> **GIVEN ENTRIES**:
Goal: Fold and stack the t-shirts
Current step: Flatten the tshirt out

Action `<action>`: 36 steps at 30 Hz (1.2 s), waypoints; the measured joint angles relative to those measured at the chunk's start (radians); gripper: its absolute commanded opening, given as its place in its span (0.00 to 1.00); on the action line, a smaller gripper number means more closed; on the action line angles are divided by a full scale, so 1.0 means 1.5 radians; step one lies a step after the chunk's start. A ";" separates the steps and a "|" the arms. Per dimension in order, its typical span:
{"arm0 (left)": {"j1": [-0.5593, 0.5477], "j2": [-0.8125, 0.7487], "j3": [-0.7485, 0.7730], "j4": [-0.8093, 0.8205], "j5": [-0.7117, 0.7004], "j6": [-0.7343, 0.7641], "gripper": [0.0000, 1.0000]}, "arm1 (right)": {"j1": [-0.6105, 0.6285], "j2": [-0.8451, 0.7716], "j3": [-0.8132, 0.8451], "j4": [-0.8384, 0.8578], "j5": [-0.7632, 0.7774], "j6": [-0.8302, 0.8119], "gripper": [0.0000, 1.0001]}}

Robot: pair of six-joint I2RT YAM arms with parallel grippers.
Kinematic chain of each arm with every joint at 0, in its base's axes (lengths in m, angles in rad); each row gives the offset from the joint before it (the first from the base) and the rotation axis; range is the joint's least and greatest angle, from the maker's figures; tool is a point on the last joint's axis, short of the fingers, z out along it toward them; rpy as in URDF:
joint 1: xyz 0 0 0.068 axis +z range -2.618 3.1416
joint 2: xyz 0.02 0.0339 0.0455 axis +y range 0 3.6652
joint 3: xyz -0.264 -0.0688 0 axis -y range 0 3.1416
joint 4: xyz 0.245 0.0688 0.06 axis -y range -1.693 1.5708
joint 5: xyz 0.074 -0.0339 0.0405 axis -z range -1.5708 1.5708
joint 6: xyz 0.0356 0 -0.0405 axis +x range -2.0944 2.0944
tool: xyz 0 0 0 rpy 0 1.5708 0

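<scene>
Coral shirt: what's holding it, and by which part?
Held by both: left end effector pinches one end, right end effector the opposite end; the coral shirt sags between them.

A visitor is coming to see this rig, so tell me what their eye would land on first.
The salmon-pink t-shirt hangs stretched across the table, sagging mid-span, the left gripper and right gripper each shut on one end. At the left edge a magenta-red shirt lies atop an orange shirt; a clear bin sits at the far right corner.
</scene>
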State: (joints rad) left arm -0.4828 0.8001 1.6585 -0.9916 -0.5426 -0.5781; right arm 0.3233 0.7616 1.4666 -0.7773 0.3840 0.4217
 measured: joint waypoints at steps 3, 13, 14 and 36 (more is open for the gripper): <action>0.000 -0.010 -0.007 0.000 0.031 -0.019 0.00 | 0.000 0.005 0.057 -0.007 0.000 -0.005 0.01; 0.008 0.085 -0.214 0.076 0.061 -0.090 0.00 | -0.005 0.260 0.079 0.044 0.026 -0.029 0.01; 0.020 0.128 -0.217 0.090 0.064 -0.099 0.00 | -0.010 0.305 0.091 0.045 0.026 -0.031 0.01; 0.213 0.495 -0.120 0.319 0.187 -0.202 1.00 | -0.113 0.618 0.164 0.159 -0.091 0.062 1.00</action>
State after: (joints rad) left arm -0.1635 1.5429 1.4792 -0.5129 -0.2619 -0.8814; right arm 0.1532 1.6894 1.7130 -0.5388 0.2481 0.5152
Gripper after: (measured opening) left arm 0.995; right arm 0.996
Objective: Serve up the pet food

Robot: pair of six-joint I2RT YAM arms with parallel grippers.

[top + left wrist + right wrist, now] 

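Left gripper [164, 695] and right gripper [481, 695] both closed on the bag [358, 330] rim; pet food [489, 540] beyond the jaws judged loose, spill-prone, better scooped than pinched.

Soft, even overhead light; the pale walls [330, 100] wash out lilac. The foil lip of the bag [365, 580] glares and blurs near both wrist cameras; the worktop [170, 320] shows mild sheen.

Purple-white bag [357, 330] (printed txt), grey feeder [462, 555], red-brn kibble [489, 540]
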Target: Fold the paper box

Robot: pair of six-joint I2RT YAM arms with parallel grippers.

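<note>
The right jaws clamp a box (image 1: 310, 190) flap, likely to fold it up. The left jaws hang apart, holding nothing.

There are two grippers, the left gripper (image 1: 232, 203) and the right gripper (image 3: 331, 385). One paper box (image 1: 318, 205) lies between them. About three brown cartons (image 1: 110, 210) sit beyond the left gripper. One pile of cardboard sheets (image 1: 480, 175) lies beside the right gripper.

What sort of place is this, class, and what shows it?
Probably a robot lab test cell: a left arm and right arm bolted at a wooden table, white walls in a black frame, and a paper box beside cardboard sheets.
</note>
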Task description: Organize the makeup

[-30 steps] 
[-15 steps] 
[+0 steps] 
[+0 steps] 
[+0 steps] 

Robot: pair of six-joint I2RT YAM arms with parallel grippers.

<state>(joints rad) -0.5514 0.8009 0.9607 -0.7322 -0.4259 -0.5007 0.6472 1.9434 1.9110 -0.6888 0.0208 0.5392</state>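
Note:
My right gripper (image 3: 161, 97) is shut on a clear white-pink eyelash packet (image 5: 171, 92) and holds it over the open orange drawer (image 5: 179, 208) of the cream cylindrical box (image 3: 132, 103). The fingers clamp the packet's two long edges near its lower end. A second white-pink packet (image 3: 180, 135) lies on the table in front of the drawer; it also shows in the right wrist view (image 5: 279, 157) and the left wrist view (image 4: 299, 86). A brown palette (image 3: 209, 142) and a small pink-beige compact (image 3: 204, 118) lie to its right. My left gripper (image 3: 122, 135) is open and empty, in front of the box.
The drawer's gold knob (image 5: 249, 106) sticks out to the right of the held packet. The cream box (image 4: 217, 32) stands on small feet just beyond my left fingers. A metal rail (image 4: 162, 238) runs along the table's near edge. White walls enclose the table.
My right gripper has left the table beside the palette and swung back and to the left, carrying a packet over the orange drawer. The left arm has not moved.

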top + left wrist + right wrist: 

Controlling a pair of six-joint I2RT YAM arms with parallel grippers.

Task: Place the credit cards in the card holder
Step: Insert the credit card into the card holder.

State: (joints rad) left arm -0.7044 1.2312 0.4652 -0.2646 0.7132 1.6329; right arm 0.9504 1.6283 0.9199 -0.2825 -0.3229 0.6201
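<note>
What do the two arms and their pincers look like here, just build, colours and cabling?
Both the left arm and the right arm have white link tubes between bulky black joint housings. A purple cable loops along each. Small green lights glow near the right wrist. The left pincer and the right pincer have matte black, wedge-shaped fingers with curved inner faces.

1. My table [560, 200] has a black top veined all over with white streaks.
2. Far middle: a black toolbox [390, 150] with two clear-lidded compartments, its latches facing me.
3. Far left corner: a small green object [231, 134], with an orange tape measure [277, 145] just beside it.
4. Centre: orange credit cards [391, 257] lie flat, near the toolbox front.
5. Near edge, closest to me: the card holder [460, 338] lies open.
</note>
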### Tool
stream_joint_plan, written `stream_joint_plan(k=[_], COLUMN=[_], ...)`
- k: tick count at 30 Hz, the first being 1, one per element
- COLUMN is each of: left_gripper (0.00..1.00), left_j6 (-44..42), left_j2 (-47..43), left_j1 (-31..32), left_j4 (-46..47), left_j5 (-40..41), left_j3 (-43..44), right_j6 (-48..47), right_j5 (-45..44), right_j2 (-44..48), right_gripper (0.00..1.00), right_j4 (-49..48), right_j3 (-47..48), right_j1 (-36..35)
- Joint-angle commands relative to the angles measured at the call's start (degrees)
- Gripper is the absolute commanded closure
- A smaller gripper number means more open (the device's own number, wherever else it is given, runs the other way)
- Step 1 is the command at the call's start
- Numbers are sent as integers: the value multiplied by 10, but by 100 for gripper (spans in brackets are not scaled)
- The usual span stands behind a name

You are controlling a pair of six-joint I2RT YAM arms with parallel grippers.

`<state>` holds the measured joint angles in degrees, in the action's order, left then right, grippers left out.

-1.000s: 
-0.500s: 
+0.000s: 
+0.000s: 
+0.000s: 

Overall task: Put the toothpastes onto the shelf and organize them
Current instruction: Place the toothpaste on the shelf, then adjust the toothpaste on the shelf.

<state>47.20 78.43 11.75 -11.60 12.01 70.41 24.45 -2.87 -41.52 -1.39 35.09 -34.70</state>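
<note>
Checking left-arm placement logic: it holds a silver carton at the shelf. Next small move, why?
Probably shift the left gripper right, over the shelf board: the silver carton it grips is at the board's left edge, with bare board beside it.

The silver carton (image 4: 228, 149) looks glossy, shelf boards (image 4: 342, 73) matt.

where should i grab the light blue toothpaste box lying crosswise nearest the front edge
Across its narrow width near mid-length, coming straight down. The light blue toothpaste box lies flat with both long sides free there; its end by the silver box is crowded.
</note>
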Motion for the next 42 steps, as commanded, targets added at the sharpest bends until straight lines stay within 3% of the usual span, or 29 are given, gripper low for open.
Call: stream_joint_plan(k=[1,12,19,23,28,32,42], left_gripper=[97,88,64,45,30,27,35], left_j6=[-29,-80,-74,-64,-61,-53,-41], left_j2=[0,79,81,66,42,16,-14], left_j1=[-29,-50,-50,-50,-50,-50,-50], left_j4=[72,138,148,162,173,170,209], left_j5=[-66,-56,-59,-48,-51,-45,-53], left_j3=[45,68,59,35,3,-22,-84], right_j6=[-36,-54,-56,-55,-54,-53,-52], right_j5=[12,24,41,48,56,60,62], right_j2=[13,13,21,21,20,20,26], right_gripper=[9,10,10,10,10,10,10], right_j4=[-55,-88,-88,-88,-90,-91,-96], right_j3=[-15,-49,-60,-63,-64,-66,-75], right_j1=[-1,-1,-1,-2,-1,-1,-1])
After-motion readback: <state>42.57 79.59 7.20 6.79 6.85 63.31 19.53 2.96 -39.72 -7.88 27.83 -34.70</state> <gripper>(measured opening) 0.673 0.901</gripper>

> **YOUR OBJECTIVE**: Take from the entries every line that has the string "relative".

> **SOLUTION TO THE PROBLEM**:
Action `<action>`: 36 steps at 30 Hz (1.2 s), waypoints; the measured joint angles relative to those measured at the chunk's start (radians); gripper: its absolute commanded opening, given as its place in its span (0.00 to 1.00); on the action line, a smaller gripper number means more closed; on the action line angles are divided by a full scale, so 1.0 means 1.5 radians; step one lies a step after the chunk's start. A ";" separates the steps and a "|" the arms. Per dimension in order, its typical span:
- Joint-angle commands relative to the angles measured at the call's start (degrees)

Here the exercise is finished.